Ramifications And Scope

[0052] From the description above, a number of advantages of Smart Power Outlet with Gas Detection Feature become evident. The smart power outlets can be used to power external devices, which do not have gas detection capability. Such devices can be a gas shut-off valve, a ventilation fan or a fire-department alerting device.

[0053] By configuring the first embodiment to keep the power outlet relays always closed, the widget can also function as an extension that provides additional power outlets. The embodiments presented are versatile, they can be installed anywhere in residential and commercial space as long as a power source is available. They do not require expensive and elaborate installation. The widgets can be used and implemented by anyone with non-technical background.

[0054] Due to wireless communication capability the embodiments can send an alert message to the user no matter where the user is via email, SMS or any other internet-connected communication medium. The embodiments can also be configured to communicate with a remote control center or Internet-of-Things devices. The wireless message can also be used to remotely turn off a gas supply valve also connected to a compatible wireless communication module, without requiring installation of additional wiring or equipment.

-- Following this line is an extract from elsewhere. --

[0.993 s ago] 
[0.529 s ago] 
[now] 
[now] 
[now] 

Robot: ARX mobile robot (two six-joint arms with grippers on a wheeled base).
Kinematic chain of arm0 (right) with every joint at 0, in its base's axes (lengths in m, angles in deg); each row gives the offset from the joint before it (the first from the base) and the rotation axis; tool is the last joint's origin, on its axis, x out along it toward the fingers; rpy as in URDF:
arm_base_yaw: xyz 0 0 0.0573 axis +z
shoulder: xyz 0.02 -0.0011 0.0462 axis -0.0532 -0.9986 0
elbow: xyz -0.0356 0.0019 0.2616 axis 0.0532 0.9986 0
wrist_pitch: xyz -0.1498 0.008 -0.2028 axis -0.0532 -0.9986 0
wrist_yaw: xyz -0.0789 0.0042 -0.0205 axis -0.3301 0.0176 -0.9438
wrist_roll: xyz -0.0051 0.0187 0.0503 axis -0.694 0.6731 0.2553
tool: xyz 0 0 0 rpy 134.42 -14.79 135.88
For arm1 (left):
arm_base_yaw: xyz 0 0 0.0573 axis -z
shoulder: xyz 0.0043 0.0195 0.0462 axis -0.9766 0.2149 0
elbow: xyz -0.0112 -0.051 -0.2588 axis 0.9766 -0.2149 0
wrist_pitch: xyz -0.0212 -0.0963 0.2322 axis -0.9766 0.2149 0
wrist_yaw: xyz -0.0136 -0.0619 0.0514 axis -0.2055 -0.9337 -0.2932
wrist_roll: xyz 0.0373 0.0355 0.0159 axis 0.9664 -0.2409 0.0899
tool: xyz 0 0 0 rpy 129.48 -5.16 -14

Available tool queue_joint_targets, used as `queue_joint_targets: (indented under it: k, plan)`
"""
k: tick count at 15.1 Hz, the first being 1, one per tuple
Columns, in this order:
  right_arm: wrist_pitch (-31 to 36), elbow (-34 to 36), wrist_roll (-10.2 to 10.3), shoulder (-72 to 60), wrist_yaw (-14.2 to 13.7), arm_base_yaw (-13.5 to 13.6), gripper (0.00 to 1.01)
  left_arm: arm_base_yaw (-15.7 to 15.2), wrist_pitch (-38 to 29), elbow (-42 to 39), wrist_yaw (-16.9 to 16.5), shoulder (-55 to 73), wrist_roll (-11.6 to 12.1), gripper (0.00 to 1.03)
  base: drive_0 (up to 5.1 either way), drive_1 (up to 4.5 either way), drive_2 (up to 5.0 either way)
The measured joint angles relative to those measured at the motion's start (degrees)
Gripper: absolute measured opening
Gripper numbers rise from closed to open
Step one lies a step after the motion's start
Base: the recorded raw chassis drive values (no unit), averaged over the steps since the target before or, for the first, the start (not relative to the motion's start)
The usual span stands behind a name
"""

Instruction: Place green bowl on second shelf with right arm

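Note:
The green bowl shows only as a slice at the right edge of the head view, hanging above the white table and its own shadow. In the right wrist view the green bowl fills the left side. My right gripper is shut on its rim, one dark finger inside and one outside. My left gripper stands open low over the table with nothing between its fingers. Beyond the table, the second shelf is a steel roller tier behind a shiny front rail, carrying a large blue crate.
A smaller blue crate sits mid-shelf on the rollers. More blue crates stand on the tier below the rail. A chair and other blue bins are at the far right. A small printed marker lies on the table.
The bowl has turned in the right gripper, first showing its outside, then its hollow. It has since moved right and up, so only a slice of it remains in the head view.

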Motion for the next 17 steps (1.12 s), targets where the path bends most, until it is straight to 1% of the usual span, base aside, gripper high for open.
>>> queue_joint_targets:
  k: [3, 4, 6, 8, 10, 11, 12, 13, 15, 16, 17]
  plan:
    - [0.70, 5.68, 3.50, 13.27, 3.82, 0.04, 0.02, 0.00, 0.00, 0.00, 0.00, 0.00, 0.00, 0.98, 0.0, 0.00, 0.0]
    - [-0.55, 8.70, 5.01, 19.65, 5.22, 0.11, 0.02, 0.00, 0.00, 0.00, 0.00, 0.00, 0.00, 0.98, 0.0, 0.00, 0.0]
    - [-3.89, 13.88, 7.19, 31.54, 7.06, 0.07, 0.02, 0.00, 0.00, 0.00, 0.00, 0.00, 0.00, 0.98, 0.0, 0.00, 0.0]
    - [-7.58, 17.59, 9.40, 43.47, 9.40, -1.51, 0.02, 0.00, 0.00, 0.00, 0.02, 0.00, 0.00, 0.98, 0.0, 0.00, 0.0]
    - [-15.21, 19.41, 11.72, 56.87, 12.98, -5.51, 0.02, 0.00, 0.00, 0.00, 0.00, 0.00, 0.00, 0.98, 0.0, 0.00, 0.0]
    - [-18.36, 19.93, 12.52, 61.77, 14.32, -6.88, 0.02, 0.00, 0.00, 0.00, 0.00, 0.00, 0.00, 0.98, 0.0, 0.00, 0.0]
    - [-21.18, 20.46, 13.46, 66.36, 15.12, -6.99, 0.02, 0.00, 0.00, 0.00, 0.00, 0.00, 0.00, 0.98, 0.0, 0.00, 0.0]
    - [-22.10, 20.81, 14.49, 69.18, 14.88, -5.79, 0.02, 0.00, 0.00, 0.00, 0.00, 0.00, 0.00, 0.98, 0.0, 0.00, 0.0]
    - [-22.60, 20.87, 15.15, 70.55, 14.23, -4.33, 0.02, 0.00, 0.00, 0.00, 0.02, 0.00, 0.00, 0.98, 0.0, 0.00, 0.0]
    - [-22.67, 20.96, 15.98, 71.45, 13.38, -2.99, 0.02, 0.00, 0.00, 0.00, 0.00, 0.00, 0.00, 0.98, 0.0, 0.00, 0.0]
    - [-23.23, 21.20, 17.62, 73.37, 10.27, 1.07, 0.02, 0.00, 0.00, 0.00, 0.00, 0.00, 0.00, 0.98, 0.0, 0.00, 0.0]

[0055] While my above description of the embodiments contains much specificity, these should not be construed as limitation on the scope, but rather as an exemplification of several embodiments thereof. Many other variations are possible. For example:

[0056] (a) Electrical power outlets and inlets used in the embodiments are Type B (as per International Electrotechnical Commission standard), however, they can be of different types such as Type A, C, D or E.

[0057] (b) The number of electrical power outlets can be different.

[0058] (c) The number and type of gas sensors used in the embodiments can vary. The type of gas sensor used depends on the type of hazardous gas that is being detected; typically the gas sensors are catalytic, electrochemical or infrared based.

[0059] (d) The embodiments may not include a rechargeable battery.

[0060] (e) The wireless communication protocol used by the embodiments can vary.

[0061] Accordingly, the scope should be determined not by the embodiments illustrated, but by the appended claims and their legal equivalent.